We’ve all been there: Whether you forgot you already salted a dish and added the salt again or your hand slipped and you just included too much, the result is the same. Your soup, stew, meat, side, or sauce is now too salty. So, how can you fix it so you can still serve the dish? We’re sharing four time-honored ways to bring the balance back—and our best tips to help you season your food properly every time.

How to Neutralize Salt in Food

Try one of these methods for fixing oversalted food:

1. Add condiments. With casseroles, stews, chili, or other similar dishes, you can use condiments like sour cream, avocado, ricotta cheese, and others to fix salty food. The creaminess in these condiments helps to dilute the salt slightly and disperse the salt more evenly on your palate.

2. Add an acid. You can add lemon juice, lime juice, or apple cider vinegar to salty food to help neutralize the saltiness. A tomato product, such as tomato sauce or tomato paste, will also work since tomatoes are acidic.

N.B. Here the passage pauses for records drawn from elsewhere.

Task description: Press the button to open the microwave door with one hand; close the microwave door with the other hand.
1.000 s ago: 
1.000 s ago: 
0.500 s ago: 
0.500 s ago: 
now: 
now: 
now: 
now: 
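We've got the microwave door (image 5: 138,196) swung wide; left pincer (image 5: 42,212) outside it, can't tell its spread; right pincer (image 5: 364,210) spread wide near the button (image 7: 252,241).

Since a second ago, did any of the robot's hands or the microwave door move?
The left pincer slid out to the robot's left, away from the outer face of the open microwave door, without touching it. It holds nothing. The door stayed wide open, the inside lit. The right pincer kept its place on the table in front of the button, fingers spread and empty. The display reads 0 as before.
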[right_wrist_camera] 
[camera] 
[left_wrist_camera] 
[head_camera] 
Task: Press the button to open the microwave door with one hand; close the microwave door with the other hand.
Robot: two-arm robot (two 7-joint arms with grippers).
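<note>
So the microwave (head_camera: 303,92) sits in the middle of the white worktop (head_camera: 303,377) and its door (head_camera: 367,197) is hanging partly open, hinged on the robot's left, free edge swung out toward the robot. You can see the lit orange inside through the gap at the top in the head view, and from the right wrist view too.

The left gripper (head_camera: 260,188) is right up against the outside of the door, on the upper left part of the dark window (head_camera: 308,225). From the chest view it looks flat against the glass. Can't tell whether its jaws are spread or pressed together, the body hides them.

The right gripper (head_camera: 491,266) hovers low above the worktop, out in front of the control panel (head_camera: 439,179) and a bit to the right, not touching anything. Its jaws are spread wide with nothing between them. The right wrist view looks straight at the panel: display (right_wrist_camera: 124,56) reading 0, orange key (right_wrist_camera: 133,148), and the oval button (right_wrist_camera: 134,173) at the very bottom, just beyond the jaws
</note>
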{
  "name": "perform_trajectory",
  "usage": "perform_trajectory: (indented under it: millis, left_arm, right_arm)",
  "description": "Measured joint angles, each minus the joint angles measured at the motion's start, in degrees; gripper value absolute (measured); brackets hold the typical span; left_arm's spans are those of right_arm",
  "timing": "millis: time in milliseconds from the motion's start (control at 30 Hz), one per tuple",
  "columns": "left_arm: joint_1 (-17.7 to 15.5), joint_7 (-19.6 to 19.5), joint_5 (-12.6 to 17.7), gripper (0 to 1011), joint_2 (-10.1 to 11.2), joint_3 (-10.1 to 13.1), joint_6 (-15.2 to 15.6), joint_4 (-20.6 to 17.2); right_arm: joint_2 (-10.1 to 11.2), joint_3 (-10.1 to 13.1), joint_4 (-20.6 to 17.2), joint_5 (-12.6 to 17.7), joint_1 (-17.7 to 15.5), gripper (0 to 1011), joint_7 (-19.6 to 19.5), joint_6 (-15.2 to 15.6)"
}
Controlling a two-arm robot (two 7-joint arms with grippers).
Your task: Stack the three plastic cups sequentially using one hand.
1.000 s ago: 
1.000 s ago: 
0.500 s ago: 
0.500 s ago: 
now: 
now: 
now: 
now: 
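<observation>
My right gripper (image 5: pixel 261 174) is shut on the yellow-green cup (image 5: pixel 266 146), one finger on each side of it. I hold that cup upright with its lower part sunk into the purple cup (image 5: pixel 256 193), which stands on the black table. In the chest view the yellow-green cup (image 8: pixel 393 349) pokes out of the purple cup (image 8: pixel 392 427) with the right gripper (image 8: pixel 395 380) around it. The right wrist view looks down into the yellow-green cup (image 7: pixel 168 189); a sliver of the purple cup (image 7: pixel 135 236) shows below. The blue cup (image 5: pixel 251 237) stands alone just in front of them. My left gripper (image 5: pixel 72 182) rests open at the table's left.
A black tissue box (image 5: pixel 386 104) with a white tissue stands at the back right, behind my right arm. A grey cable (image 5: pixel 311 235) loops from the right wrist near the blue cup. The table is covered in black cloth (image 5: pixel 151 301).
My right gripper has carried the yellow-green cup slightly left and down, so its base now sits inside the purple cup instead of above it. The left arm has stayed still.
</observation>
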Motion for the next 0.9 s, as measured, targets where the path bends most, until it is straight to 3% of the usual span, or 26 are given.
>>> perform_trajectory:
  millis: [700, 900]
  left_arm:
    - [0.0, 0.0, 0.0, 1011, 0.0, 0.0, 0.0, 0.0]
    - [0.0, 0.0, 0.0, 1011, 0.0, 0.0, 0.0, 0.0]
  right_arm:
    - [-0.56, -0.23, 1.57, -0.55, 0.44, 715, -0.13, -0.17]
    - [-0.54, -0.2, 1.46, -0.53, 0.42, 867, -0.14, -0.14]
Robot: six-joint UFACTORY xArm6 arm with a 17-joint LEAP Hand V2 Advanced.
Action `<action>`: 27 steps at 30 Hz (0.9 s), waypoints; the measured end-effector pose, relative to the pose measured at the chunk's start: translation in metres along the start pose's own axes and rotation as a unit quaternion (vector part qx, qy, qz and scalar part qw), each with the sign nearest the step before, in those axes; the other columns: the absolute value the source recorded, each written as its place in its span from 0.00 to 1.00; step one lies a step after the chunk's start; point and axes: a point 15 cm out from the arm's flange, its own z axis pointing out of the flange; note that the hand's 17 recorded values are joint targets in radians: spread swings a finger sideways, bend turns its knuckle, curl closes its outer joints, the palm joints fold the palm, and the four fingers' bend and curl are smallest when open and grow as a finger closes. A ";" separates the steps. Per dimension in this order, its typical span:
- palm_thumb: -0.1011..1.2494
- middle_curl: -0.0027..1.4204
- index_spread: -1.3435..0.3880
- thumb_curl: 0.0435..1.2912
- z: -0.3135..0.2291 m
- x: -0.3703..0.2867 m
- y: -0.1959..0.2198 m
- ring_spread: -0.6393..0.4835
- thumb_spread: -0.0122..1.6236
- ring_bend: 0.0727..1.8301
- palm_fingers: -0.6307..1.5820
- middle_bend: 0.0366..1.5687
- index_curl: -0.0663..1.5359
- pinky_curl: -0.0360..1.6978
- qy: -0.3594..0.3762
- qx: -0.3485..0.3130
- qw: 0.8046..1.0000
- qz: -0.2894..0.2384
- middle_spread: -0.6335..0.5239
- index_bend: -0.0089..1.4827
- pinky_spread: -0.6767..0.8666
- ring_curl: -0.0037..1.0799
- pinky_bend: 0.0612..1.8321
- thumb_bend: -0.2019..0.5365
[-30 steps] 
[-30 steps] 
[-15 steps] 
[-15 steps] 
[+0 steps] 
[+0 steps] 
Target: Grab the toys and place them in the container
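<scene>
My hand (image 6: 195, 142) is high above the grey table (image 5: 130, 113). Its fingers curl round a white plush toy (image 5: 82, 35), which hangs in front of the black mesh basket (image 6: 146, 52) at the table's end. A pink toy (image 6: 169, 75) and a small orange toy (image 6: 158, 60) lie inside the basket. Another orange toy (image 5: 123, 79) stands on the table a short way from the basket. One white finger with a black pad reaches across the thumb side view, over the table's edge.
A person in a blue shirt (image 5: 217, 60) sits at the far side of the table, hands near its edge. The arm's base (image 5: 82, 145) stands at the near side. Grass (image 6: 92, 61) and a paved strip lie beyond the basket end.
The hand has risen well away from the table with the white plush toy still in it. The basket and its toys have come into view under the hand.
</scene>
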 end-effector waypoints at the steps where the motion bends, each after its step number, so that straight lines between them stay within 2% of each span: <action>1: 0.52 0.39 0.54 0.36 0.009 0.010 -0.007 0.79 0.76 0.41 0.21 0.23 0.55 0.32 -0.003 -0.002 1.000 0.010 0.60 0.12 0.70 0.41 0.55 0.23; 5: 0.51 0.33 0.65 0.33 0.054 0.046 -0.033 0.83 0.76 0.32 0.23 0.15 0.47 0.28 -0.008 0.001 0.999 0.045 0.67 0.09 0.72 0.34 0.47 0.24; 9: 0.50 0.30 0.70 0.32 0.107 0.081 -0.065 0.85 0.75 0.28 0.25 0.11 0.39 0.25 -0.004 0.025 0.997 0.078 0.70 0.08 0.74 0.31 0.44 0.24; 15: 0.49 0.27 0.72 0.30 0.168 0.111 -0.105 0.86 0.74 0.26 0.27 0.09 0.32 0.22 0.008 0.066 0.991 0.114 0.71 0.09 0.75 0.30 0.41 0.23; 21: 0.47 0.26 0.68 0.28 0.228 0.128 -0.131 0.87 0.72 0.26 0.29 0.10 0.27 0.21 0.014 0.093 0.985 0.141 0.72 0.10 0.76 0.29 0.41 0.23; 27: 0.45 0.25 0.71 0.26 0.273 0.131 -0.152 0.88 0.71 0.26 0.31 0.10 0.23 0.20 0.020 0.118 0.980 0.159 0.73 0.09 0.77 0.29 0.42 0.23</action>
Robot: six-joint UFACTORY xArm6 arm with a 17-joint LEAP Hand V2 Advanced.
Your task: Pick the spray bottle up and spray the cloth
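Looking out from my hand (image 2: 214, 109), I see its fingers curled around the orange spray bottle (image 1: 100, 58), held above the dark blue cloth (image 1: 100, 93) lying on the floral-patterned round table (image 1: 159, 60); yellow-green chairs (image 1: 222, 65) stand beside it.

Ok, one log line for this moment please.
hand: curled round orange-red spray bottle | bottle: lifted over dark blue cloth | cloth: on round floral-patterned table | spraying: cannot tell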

3. Add dairy. If it will complement the recipe—for example, a cream sauce—you can add more heavy cream, whole milk, or another type of dairy to neutralize the salty flavor in a dish. Dairy contains sugar, which helps to cut down the taste of salt. It coats the inside of your mouth, creating something of a barrier against the salt. Non-dairy milks, such as oat milk or coconut milk, can work similarly.

4. Add raw potatoes. One of the most common ways of fixing overly salty food is to add potatoes. This trick works well for soups, stews, and other similar dishes. Simply add a diced raw potato to the dish—as it cooks, the potato will absorb some of the liquid, including the extra salt.

5. Add sugar. Try incorporating a pinch of sugar (white sugar or brown sugar) or a sweetener like maple syrup to counteract saltiness. Sweet and salty is a classic flavor combination because of sugar’s ability to balance out the saltiness in food

How to Preventing Oversalted Food

Foods can go from perfectly salted to oversalted quickly. Here are a few tips to prevent you from over-salting food while you cook:

1. Follow the recipe instructions. If a recipe calls for low-sodium ingredients, such as low-sodium soy sauce or unsalted broth, make sure to use those specific ingredients. Otherwise, if you use the salted versions and still add the amount of salt the recipe calls for, the end result will be overly salty.

2. Measure the salt carefully. Many home cooks become confident in cooking, to the point where measuring salt becomes an afterthought. This works some of the time, but other times can cause a salty dish. Avoid using a salt shaker to just shake salt into a dish or eyeballing a pinch of salt to replace a proper measurement if you want to ensure your dish has just the right amount of salt.

3. Use the right salt. Table salt, sea salt, and Kosher salt each have different salinity levels. If a recipe calls for one type of salt, you should use that specific salt or research conversion amounts to ensure the final dish isn’t overly salty.